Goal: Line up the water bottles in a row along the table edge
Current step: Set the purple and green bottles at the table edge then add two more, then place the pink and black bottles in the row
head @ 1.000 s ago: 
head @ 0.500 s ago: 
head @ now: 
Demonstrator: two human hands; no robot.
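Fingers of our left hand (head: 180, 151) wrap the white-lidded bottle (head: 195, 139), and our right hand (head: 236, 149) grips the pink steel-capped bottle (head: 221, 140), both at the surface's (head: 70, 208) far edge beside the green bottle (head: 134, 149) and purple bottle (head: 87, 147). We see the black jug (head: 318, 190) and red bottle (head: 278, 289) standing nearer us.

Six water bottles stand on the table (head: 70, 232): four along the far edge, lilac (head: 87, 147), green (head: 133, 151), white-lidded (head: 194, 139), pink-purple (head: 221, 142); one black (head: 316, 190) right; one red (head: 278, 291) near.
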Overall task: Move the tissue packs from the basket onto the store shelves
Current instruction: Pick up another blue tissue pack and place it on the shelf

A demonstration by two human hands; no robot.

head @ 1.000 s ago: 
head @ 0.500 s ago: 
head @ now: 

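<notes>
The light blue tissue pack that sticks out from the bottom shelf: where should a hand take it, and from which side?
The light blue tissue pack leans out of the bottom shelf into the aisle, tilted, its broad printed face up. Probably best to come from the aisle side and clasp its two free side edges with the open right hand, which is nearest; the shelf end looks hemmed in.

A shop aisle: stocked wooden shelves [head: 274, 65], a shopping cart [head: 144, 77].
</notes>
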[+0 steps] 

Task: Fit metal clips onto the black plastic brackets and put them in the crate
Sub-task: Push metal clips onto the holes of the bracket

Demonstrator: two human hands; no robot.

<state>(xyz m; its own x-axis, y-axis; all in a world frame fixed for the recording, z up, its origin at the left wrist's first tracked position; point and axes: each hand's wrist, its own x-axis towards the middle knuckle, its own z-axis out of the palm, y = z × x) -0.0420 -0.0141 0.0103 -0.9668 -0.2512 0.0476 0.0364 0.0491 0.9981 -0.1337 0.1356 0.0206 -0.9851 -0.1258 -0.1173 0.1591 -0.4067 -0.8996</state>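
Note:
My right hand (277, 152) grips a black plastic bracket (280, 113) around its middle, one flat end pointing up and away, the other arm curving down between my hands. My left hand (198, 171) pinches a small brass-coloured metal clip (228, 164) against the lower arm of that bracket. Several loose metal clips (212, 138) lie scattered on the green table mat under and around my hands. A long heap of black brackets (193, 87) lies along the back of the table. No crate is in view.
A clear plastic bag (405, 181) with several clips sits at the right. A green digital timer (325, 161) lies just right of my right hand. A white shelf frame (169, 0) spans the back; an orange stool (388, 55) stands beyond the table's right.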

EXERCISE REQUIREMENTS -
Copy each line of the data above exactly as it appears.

WRITTEN ANSWER -
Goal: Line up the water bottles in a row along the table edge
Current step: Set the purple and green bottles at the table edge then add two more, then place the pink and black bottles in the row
head @ 1.000 s ago: 
head @ 0.500 s ago: 
head @ now: 
Demonstrator: two human hands; no robot.
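Fingers of our left hand (head: 180, 151) wrap the white-lidded bottle (head: 195, 139), and our right hand (head: 236, 149) grips the pink steel-capped bottle (head: 221, 140), both at the surface's (head: 70, 208) far edge beside the green bottle (head: 134, 149) and purple bottle (head: 87, 147). We see the black jug (head: 318, 190) and red bottle (head: 278, 289) standing nearer us.

Six water bottles stand on the table (head: 70, 232): four along the far edge, lilac (head: 87, 147), green (head: 133, 151), white-lidded (head: 194, 139), pink-purple (head: 221, 142); one black (head: 316, 190) right; one red (head: 278, 291) near.
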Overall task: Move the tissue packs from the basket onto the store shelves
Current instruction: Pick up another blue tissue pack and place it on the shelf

A demonstration by two human hands; no robot.

head @ 1.000 s ago: 
head @ 0.500 s ago: 
head @ now: 

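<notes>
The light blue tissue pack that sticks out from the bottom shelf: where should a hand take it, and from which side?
The light blue tissue pack leans out of the bottom shelf into the aisle, tilted, its broad printed face up. Probably best to come from the aisle side and clasp its two free side edges with the open right hand, which is nearest; the shelf end looks hemmed in.

A shop aisle: stocked wooden shelves [head: 274, 65], a shopping cart [head: 144, 77].
</notes>
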[+0 steps] 

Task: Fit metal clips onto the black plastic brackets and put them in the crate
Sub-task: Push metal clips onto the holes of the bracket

Demonstrator: two human hands; no robot.

<state>(xyz m; its own x-axis, y-axis; all in a world frame fixed for the recording, z up, its origin at the left wrist's first tracked position; point and axes: each hand's wrist, its own x-axis towards the middle knuckle, its own z-axis out of the palm, y = z × x) -0.0420 -0.0141 0.0103 -0.9668 -0.2512 0.0476 0.0364 0.0491 0.9981 -0.1337 0.1356 0.0206 -0.9851 -0.1258 -0.1173 0.1591 -0.4067 -0.8996</state>
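Note:
My right hand (277, 152) grips a black plastic bracket (280, 113) around its middle, one flat end pointing up and away, the other arm curving down between my hands. My left hand (198, 171) pinches a small brass-coloured metal clip (228, 164) against the lower arm of that bracket. Several loose metal clips (212, 138) lie scattered on the green table mat under and around my hands. A long heap of black brackets (193, 87) lies along the back of the table. No crate is in view.
A clear plastic bag (405, 181) with several clips sits at the right. A green digital timer (325, 161) lies just right of my right hand. A white shelf frame (169, 0) spans the back; an orange stool (388, 55) stands beyond the table's right.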

What the exercise required is now done.